*EXERCISE OBJECTIVE*
The material below holds the lines to copy: from the one with "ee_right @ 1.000" up to and including the one with "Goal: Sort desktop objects". Copy them exactly and skip the pictures.
* * *
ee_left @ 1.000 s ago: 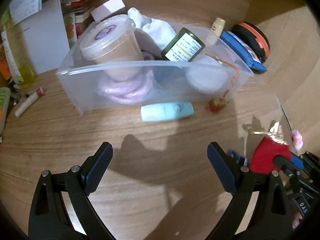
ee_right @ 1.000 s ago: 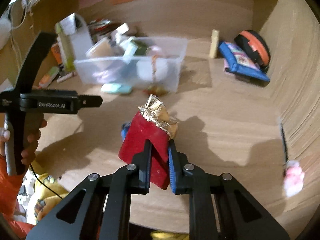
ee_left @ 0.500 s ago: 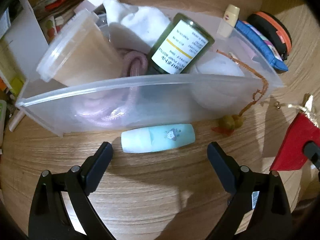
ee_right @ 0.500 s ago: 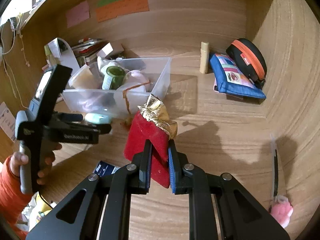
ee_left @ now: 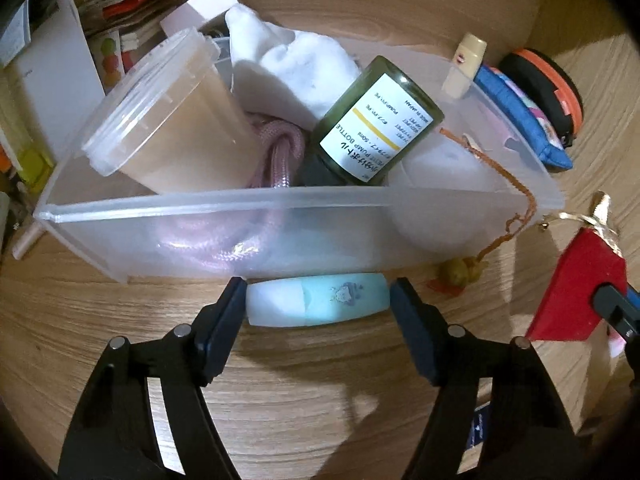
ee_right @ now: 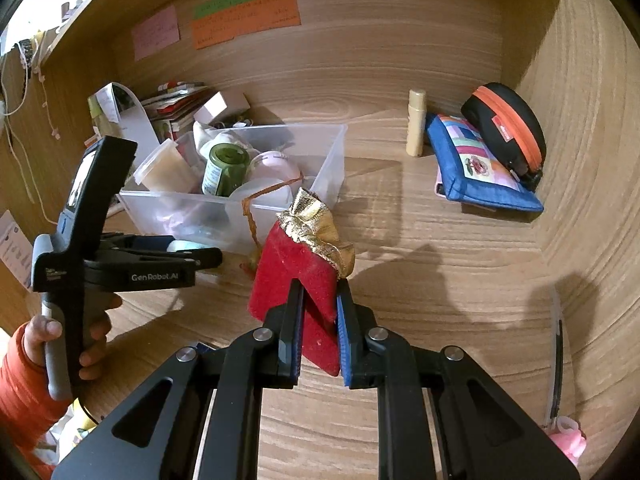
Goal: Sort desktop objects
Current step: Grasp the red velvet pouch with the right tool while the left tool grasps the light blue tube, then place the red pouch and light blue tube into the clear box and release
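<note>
Left claw (ee_left: 318, 308) low in the left wrist frame, jaws closing around a pale mint-green plastic tube (ee_left: 318, 305) lying on the wood-grain table (ee_left: 320, 380) just against the front wall of a clear plastic storage bin (ee_left: 240, 236); left pad touching or nearly touching the tube's end, right pad just off the other end. Right claw (ee_right: 318, 316) at lower centre of the right wrist frame, clamped on a red velvet pouch with a crumpled gold top (ee_right: 296, 276), held above the table right of the bin.
</note>
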The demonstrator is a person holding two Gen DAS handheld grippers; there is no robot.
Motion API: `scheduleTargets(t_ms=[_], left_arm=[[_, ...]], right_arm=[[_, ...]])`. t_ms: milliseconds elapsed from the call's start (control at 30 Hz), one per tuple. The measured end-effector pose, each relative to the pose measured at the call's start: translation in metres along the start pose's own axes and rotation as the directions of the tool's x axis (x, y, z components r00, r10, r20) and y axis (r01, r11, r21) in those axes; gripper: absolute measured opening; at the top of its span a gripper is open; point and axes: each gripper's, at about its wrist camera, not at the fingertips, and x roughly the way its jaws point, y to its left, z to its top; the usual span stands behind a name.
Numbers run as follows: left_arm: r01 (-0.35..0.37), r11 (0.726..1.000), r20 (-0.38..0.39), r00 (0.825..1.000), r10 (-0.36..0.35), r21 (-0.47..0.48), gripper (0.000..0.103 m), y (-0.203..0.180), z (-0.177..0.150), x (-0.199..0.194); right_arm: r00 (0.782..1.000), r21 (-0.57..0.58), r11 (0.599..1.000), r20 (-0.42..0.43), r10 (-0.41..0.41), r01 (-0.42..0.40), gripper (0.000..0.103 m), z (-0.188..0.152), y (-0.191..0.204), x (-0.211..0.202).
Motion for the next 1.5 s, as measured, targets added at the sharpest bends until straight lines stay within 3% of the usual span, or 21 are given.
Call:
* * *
*ANSWER BOX*
ee_right @ 1.000 s ago: 
ee_left @ 0.500 s ago: 
ee_right @ 0.500 s ago: 
ee_left @ now: 
ee_right @ now: 
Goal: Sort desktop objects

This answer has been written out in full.